▶ _Description of the task_: Extract the complete data exactly as given.

-=-=-

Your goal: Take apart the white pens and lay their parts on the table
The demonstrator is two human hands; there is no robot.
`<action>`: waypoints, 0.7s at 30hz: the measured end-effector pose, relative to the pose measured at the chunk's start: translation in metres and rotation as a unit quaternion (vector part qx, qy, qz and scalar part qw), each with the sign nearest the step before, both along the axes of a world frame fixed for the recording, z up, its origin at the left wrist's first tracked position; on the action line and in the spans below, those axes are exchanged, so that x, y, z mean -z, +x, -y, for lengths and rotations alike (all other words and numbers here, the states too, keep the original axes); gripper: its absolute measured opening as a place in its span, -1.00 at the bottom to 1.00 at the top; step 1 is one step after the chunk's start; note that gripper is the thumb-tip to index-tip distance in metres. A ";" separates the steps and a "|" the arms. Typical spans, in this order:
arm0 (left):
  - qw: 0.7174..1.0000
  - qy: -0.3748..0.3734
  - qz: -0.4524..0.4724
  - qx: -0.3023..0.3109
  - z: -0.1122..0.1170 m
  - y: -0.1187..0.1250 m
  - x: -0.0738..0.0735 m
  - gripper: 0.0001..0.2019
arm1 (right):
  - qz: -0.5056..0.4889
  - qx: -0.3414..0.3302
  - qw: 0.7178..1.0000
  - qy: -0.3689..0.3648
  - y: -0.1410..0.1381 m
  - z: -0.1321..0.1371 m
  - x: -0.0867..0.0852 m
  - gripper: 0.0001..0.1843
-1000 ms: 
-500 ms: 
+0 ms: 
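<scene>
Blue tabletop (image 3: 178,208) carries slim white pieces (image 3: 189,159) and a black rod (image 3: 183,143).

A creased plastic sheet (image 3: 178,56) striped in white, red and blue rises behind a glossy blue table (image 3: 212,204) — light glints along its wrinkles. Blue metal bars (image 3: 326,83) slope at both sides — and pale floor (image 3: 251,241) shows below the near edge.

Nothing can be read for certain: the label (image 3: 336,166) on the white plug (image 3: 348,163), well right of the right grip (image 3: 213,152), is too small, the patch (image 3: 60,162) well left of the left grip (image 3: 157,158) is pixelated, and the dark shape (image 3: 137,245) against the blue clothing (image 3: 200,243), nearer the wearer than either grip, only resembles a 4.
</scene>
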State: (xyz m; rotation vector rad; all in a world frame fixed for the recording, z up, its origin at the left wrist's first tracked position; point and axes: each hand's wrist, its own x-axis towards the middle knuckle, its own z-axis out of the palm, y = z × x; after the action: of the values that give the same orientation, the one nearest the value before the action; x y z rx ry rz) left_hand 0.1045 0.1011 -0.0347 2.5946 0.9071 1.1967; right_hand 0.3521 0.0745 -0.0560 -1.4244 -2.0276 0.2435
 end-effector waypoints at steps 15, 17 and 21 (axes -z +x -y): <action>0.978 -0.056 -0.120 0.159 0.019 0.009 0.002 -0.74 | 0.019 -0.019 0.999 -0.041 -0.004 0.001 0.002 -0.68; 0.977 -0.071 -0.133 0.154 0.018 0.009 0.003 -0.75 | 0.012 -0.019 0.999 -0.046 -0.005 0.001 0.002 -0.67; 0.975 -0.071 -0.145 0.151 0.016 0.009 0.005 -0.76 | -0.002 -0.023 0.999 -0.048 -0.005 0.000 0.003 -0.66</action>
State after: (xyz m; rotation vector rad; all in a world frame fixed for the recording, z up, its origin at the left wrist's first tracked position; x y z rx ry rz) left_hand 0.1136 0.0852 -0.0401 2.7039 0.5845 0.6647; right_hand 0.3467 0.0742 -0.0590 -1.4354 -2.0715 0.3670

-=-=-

▶ _Solution for this task_:
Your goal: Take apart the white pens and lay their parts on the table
The demonstrator is two human hands; there is no robot.
`<action>`: waypoints, 0.7s at 30hz: the measured end-effector pose, relative to the pose measured at the chunk's start: translation in metres and rotation as a unit quaternion (vector part qx, qy, qz and scalar part qw), each with the sign nearest the step before, both along the axes of a world frame fixed for the recording, z up, its origin at the left wrist's first tracked position; on the action line and in the spans below, those axes are exchanged, so that x, y, z mean -z, +x, -y, for lengths and rotations alike (all other words and numbers here, the states too, keep the original axes); gripper: its absolute measured opening as a place in its span, -1.00 at the bottom to 1.00 at the top; step 1 is one step after the chunk's start; note that gripper is the thumb-tip to index-tip distance in metres. A ";" separates the steps and a "|" the arms. Typical spans, in this order:
arm0 (left):
  - qw: 0.7174..1.0000
  - qy: -0.3748..0.3734
  - qz: -0.4524..0.4724
  - qx: -0.3023..0.3109
  - z: -0.1122..0.1170 m
  - y: -0.1187..0.1250 m
  - x: -0.0738..0.0735 m
  - gripper: 0.0001..0.2019
arm1 (right):
  - qz: -0.5056..0.4889
  - qx: -0.3414..0.3302
  - qw: 0.7178..1.0000
  - qy: -0.3689..0.3648
  - y: -0.1410..0.1381 m
  - z: -0.1321..0.1371 m
  - x: -0.0867..0.0852 m
  - gripper: 0.0001..0.1843
-1000 ms: 
-500 ms: 
+0 ms: 
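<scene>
Blue tabletop (image 3: 178,208) carries slim white pieces (image 3: 189,159) and a black rod (image 3: 183,143).

A creased plastic sheet (image 3: 178,56) striped in white, red and blue rises behind a glossy blue table (image 3: 212,204) — light glints along its wrinkles. Blue metal bars (image 3: 326,83) slope at both sides — and pale floor (image 3: 251,241) shows below the near edge.

Nothing can be read for certain: the label (image 3: 336,166) on the white plug (image 3: 348,163), well right of the right grip (image 3: 213,152), is too small, the patch (image 3: 60,162) well left of the left grip (image 3: 157,158) is pixelated, and the dark shape (image 3: 137,245) against the blue clothing (image 3: 200,243), nearer the wearer than either grip, only resembles a 4.
</scene>
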State: (xyz m; rotation vector rad; all in a world frame fixed for the recording, z up, its origin at the left wrist's first tracked position; point and axes: each hand's wrist, its own x-axis towards the middle knuckle, its own z-axis out of the palm, y = z × x; after the action: of the values that give the same orientation, the one nearest the value before the action; x y z rx ry rz) left_hand 0.1045 0.1011 -0.0347 2.5946 0.9071 1.1967; right_hand 0.3521 0.0745 -0.0560 -1.4244 -2.0276 0.2435
 end-effector waypoints at steps 15, 17 and 21 (axes -z +x -y): <action>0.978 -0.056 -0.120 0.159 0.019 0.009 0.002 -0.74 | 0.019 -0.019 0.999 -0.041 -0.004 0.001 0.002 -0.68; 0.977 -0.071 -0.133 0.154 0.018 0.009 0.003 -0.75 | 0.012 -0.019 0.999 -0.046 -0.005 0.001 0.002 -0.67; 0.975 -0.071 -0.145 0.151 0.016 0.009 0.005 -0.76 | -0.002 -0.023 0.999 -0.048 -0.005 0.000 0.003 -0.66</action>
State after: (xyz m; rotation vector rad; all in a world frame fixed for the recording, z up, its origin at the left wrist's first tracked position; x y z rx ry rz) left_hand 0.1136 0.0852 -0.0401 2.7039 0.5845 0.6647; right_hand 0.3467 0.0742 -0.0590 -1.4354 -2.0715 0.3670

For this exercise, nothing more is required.